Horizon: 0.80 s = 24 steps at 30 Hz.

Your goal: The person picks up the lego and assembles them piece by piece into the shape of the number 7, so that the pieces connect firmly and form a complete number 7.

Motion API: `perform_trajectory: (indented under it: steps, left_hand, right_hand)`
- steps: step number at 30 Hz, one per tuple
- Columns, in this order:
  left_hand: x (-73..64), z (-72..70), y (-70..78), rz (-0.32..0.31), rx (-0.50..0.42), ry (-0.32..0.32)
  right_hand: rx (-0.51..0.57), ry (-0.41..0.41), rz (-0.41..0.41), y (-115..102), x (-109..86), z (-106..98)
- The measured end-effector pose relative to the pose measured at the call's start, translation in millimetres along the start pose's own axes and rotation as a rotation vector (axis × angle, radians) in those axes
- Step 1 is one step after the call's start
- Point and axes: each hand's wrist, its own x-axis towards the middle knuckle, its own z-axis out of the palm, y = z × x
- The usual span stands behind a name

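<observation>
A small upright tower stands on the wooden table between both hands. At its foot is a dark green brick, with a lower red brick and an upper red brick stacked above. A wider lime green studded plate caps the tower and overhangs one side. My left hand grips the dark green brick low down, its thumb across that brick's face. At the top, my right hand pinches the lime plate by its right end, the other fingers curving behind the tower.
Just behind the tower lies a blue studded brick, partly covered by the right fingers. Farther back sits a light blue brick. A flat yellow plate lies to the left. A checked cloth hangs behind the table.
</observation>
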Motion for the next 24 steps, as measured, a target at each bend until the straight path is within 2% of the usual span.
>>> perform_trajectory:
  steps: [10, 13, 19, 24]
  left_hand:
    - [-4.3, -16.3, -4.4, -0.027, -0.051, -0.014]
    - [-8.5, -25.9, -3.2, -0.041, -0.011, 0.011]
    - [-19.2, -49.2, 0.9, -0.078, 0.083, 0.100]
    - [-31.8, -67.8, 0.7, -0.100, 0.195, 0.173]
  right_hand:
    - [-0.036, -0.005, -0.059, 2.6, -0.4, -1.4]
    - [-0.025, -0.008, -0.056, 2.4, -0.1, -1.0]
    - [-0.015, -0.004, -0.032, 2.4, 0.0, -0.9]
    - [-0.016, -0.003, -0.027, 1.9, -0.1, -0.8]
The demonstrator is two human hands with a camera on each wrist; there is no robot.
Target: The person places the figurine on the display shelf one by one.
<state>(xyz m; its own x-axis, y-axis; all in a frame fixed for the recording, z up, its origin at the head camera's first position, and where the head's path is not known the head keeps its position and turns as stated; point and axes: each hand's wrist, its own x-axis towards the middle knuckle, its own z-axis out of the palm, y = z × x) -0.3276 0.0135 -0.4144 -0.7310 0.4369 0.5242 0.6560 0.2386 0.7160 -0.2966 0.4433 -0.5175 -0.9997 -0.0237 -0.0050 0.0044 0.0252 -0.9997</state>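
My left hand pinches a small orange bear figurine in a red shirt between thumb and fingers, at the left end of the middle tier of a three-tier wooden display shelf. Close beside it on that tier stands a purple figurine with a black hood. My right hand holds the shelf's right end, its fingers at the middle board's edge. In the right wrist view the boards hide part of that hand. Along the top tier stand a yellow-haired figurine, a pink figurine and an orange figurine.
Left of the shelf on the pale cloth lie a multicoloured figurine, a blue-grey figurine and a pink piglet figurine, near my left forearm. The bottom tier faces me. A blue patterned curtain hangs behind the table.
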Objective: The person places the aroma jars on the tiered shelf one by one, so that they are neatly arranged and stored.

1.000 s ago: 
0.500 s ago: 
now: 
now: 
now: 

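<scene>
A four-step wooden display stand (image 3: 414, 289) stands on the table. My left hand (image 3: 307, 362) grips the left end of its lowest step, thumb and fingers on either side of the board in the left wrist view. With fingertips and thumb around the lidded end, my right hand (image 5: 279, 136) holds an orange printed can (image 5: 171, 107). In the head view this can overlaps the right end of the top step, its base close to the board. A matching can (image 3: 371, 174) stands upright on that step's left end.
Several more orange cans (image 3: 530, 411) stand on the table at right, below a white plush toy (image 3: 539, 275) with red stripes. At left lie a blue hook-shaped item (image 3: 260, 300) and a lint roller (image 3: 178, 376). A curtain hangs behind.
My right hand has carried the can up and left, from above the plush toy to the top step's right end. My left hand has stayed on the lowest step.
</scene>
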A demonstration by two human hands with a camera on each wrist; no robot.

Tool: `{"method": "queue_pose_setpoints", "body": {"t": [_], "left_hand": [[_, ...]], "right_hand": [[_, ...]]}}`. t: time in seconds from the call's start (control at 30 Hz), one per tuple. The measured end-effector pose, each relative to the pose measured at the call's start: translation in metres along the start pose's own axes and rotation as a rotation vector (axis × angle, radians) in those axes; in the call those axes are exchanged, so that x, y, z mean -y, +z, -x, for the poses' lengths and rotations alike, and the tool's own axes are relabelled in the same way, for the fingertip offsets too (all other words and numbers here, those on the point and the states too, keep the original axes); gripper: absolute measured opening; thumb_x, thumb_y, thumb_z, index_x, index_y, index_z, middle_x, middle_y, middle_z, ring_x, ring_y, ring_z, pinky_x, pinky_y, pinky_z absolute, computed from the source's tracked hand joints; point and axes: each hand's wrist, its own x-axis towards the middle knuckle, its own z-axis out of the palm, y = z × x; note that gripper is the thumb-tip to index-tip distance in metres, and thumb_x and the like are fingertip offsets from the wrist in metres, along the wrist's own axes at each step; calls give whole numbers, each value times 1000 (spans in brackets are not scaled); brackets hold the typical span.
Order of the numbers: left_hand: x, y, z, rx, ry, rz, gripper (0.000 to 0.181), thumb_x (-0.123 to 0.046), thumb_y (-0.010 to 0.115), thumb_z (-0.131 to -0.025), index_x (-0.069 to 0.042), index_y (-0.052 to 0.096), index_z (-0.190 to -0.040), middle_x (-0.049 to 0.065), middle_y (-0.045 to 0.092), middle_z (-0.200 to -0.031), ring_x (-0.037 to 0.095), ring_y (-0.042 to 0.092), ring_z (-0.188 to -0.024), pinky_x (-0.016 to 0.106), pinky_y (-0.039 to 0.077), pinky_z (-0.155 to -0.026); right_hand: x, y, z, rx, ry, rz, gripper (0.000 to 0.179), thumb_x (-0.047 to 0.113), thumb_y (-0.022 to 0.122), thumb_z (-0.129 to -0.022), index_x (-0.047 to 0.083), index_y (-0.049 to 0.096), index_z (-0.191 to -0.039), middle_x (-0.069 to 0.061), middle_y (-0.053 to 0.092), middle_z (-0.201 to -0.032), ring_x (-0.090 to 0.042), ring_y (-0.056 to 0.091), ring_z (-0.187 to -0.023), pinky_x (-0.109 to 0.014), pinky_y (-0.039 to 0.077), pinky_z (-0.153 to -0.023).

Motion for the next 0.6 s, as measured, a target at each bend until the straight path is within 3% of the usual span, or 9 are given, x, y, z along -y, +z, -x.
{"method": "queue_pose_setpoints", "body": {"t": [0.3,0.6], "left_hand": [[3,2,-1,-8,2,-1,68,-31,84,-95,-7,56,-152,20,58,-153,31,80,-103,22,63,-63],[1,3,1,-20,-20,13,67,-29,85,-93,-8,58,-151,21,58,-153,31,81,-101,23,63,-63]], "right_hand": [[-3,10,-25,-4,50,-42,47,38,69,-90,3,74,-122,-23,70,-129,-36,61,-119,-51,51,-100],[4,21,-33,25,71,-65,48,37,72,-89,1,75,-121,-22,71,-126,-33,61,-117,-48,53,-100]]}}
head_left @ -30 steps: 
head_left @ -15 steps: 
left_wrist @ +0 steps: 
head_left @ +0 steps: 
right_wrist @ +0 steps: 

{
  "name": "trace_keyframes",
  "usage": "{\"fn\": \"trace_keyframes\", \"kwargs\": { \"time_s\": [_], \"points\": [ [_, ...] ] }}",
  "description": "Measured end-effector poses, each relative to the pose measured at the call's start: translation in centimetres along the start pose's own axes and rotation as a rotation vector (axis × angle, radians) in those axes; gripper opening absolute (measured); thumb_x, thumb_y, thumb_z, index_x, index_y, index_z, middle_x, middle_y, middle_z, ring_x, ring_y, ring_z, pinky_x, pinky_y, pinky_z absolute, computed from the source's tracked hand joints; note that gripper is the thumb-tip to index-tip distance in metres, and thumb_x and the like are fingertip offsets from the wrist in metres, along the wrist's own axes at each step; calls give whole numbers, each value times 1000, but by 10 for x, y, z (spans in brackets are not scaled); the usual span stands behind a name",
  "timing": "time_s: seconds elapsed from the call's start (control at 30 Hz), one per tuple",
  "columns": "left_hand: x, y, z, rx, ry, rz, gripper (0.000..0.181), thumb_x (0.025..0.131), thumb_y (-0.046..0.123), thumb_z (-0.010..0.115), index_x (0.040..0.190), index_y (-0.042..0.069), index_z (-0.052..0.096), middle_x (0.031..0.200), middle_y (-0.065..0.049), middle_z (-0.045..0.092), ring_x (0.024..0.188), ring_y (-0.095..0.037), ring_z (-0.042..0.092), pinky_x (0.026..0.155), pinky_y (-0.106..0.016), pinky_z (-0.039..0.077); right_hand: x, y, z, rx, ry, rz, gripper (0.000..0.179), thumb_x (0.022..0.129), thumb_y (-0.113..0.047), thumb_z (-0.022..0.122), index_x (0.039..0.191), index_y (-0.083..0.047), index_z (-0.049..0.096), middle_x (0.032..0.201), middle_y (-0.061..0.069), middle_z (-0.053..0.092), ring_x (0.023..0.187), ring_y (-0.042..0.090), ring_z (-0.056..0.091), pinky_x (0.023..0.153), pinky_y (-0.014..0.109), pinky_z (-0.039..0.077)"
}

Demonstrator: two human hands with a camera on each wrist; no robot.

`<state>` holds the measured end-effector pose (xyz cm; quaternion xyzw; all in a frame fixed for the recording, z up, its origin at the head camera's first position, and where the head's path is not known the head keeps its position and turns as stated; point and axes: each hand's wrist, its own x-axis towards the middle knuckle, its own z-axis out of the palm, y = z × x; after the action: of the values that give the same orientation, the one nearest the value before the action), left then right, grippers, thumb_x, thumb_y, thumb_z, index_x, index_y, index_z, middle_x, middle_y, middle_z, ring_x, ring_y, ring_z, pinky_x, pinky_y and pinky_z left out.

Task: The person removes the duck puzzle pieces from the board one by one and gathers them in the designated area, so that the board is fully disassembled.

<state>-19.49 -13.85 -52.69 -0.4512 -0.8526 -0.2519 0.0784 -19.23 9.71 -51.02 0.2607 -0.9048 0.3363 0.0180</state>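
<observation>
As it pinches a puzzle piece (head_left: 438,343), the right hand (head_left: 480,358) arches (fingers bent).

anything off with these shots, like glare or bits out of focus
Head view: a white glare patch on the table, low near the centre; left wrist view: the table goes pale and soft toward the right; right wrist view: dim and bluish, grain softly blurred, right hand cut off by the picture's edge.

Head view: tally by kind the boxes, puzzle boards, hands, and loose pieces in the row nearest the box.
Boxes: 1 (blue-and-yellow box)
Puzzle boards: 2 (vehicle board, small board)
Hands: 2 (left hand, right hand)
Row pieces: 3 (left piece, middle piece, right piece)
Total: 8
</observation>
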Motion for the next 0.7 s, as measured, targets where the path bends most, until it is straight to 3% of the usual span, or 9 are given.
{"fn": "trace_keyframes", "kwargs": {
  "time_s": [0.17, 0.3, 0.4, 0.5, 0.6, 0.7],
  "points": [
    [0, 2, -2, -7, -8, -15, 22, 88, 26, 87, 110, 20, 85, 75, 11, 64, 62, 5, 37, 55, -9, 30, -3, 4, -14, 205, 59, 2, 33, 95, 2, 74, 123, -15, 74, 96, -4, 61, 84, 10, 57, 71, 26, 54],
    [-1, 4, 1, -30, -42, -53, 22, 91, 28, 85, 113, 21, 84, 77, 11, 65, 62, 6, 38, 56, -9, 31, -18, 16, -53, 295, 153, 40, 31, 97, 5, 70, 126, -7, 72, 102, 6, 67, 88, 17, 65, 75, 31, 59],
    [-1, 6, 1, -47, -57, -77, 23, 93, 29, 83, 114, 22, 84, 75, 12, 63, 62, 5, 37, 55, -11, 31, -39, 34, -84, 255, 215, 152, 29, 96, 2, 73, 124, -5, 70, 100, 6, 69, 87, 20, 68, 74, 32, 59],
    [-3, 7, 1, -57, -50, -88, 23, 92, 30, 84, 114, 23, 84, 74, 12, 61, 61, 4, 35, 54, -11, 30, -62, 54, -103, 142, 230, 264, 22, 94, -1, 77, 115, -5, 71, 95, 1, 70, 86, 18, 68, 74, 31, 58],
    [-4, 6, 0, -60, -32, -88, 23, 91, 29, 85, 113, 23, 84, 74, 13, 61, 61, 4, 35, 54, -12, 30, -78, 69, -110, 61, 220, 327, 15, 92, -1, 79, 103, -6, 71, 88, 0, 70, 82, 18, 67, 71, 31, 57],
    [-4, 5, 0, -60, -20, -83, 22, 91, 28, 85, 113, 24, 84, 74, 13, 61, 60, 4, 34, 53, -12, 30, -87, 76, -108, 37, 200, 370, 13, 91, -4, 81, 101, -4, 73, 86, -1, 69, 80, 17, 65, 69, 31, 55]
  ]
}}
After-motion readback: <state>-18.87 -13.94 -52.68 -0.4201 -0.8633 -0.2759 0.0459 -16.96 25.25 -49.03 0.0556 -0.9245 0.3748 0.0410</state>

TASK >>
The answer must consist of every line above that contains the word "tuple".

EXPECTED ANSWER >>
- steps: step number at 30 Hz, one per tuple
Tool: `{"method": "queue_pose_setpoints", "body": {"t": [_], "left_hand": [[_, ...]], "right_hand": [[_, ...]]}}`. t: time in seconds from the call's start (control at 30 Hz), one per tuple. The measured end-effector pose, each relative to the pose measured at the call's start: translation in metres along the start pose's own axes and rotation as a rotation vector (axis × angle, radians) in those axes; in the call those axes are exchanged, so that x, y, z mean -y, +z, -x, for the poses' lengths and rotations alike, and the tool's own axes are relabelled in the same way, for the fingertip offsets too (all other words and numbers here, those on the point and the states too, keep the original axes); gripper: absolute measured opening; thumb_x, thumb_y, thumb_z, index_x, index_y, index_z, middle_x, middle_y, middle_z, ring_x, ring_y, ring_z, pinky_x, pinky_y, pinky_z absolute, computed from the source's tracked hand joints; point and axes: each hand's wrist, its own x-axis towards the middle knuckle, its own z-axis out of the palm, y = z × x; note that gripper is the thumb-tip to index-tip distance in metres, and thumb_x and the like are fingertip offsets from the wrist in metres, along the wrist's own axes at each step; calls give whole numbers, each value times 1000 (spans in brackets are not scaled); brackets hold the typical span.
  "timing": "time_s: seconds elapsed from the call's start (control at 30 Hz), one per tuple",

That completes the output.